» **What you will do**: Keep to one stretch of the data below, the lines from the one with "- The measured" up to and including the one with "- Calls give", and return that stretch exactly.

───── Input data

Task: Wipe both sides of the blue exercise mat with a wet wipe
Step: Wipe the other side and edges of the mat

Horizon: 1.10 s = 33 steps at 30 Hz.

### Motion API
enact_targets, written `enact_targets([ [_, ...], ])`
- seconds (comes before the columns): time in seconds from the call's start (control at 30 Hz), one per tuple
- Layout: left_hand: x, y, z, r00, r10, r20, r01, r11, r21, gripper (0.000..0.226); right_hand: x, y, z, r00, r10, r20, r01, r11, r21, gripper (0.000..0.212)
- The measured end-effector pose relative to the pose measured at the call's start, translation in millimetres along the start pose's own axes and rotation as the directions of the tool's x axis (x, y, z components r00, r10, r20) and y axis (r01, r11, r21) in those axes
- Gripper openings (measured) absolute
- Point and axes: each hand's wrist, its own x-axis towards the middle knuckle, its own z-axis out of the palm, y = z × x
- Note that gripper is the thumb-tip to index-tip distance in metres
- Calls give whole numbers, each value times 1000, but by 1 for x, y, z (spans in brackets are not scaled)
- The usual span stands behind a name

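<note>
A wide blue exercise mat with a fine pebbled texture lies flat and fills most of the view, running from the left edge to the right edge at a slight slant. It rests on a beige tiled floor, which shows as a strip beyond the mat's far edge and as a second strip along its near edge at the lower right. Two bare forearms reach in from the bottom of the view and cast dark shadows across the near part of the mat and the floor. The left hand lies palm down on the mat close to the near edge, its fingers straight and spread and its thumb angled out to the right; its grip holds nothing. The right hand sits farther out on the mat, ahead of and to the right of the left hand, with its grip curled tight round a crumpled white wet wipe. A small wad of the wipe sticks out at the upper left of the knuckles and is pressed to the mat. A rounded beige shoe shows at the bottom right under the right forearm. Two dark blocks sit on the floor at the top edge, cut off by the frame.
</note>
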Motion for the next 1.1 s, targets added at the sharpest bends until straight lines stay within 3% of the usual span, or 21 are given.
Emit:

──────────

» **Response to this exercise**:
- The measured end-effector pose relative to the pose measured at the call's start, translation in millimetres along the start pose's own axes and rotation as the directions of the tool's x axis (x, y, z components r00, r10, r20) and y axis (r01, r11, r21) in those axes
- Gripper openings (measured) absolute
- Point and axes: each hand's wrist, its own x-axis towards the middle knuckle, its own z-axis out of the palm, y = z × x
- Note that gripper is the thumb-tip to index-tip distance in metres
- Calls give whole numbers, each value times 1000, but by 1 for x, y, z (spans in brackets are not scaled)

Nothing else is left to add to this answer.